[[ MATERIAL FOR THIS TASK open ]]

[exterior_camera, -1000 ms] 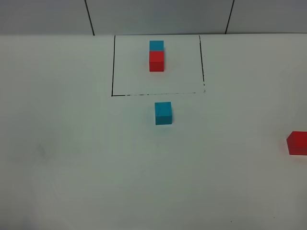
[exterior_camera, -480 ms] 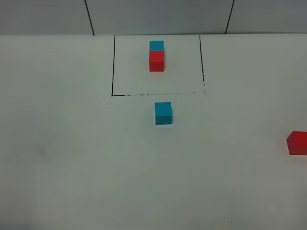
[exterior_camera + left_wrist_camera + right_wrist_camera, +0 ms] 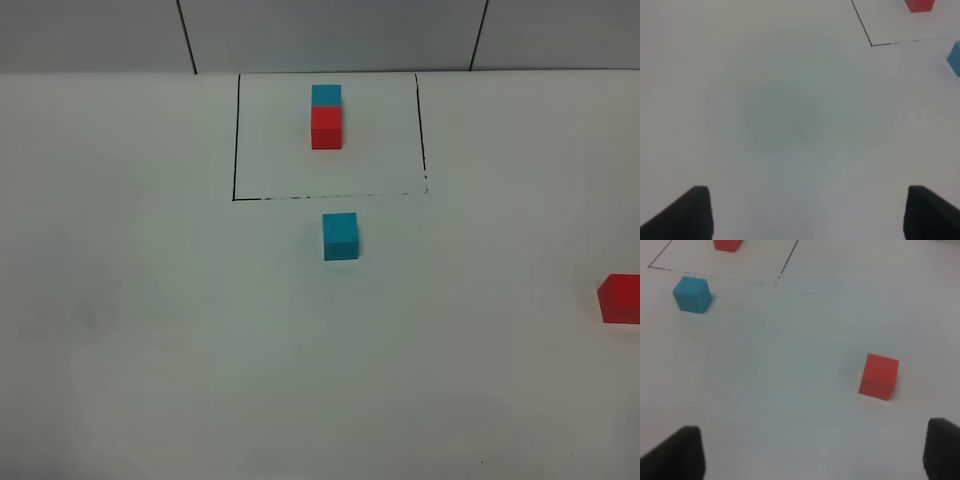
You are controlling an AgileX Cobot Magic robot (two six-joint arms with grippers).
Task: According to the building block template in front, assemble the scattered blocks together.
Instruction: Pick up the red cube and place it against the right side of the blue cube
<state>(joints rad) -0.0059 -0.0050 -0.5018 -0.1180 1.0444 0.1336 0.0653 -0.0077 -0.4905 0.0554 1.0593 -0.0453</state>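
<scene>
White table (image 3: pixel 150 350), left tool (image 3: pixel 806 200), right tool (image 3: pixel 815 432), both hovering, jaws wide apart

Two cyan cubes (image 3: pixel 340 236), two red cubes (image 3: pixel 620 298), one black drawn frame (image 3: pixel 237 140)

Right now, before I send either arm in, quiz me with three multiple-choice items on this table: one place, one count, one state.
1. Where is the loose red cube relative to the loose cyan cube? A. touching it. B. stacked on it. C. far to its right, apart.
2. How many cubes stand inside the drawn frame? A. one. B. two. C. four.
3. How are the left gripper and right gripper? A. both open and empty. B. left shut on a cube. C. right shut on a cube.
Key: 1 C, bare table separates them in the high view. 2 B, the framed cyan cube and framed red cube sit joined there. 3 A, each wrist view shows jaws wide apart, nothing between.
</scene>
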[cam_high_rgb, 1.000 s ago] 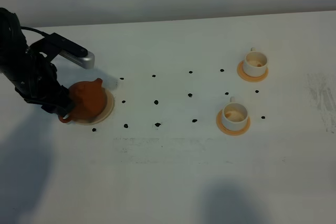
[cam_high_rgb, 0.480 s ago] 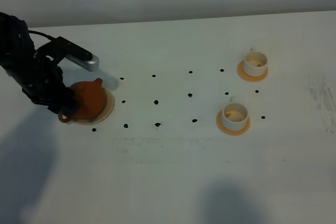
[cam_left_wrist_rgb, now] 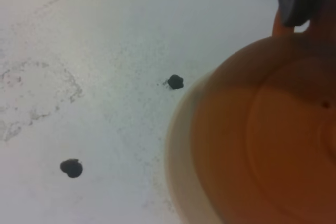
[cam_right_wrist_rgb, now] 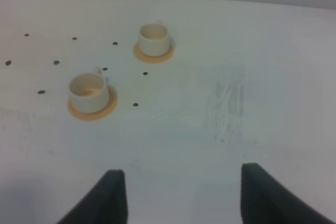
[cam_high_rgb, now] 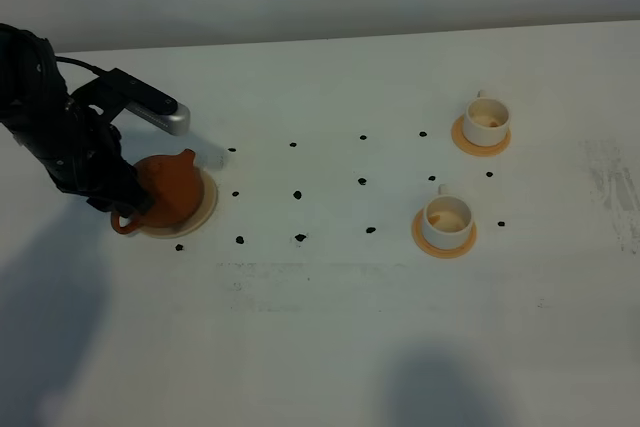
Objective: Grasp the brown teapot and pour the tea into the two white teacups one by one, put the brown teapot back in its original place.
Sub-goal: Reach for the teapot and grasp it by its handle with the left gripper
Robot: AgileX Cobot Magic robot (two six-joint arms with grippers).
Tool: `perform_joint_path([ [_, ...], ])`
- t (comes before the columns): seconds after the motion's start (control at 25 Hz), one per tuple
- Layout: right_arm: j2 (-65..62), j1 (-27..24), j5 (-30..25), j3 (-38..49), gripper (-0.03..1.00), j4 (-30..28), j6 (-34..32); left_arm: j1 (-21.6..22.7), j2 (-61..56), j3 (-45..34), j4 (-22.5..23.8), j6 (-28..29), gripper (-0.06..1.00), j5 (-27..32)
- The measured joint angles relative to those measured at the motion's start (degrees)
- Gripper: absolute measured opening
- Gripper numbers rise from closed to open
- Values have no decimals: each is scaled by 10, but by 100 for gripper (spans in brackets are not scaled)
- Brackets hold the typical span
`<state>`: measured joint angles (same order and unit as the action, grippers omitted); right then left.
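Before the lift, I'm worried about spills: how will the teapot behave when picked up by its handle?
The teapot looks like rigid clay, so it is probably heavy for its size and breakable. Its squat, round body sits beside the small loop handle, so it may swing or tilt when lifted. The surface looks smooth, so it is possibly slippery.

Brown teapot (cam_high_rgb: 168,192) upright on coaster (cam_high_rgb: 208,201), white teacups (cam_high_rgb: 486,117) (cam_high_rgb: 446,217) upright
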<state>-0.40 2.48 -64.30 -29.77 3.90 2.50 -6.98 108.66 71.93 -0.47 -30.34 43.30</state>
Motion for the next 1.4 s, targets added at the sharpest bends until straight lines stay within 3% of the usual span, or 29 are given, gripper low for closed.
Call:
perform_joint_path([
  [0.72,0,0,0,0,47,0,0,-2,10,0,0,0,33,5],
  [0.88,0,0,0,0,47,0,0,-2,10,0,0,1,24,5],
  [0.96,0,0,0,0,47,0,0,-2,10,0,-1,8,13,6],
  [1.4,0,0,0,0,47,0,0,-4,10,0,0,12,12,7],
])
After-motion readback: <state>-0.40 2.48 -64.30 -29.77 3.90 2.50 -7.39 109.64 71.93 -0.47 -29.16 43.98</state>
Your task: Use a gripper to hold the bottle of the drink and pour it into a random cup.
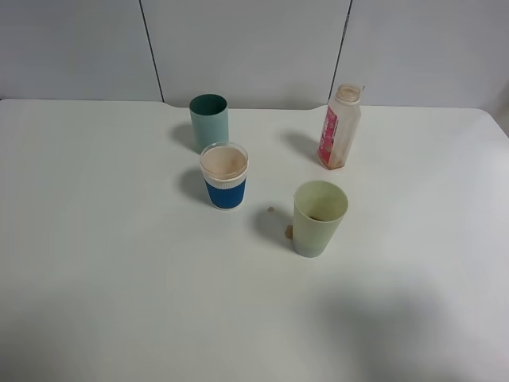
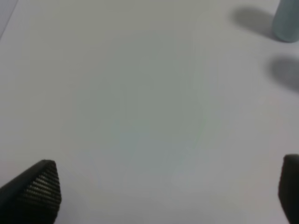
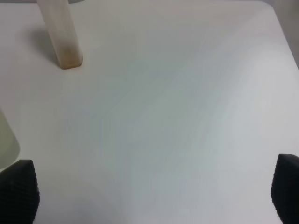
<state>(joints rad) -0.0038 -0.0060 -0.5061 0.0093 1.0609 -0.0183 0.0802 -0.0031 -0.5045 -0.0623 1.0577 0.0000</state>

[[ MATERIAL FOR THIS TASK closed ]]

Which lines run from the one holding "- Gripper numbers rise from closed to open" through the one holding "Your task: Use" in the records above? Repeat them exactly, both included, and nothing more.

RESPONSE BELOW -
- Gripper numbers rise from closed to open
- Values have no decimals: each is scaled by 10, but by 100 for gripper (spans in brackets are not scaled)
- Brackets hold the typical span
`<state>`: measured joint angles (same order and unit as the action, grippers omitted); right then left.
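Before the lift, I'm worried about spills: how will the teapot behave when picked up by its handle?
The teapot looks like rigid clay, so it is probably heavy for its size and breakable. Its squat, round body sits beside the small loop handle, so it may swing or tilt when lifted. The surface looks smooth, so it is possibly slippery.

Brown teapot (cam_high_rgb: 168,192) upright on coaster (cam_high_rgb: 208,201), white teacups (cam_high_rgb: 486,117) (cam_high_rgb: 446,217) upright
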<state>-0.40 2.48 -64.30 -29.77 3.90 2.50 -6.98 108.66 71.93 -0.47 -30.34 43.30</state>
Motion for the next 1.4 s, targets added at the sharpest bends until straight lines stay within 3% of the usual span, or 29 are given, gripper low for closed.
Call:
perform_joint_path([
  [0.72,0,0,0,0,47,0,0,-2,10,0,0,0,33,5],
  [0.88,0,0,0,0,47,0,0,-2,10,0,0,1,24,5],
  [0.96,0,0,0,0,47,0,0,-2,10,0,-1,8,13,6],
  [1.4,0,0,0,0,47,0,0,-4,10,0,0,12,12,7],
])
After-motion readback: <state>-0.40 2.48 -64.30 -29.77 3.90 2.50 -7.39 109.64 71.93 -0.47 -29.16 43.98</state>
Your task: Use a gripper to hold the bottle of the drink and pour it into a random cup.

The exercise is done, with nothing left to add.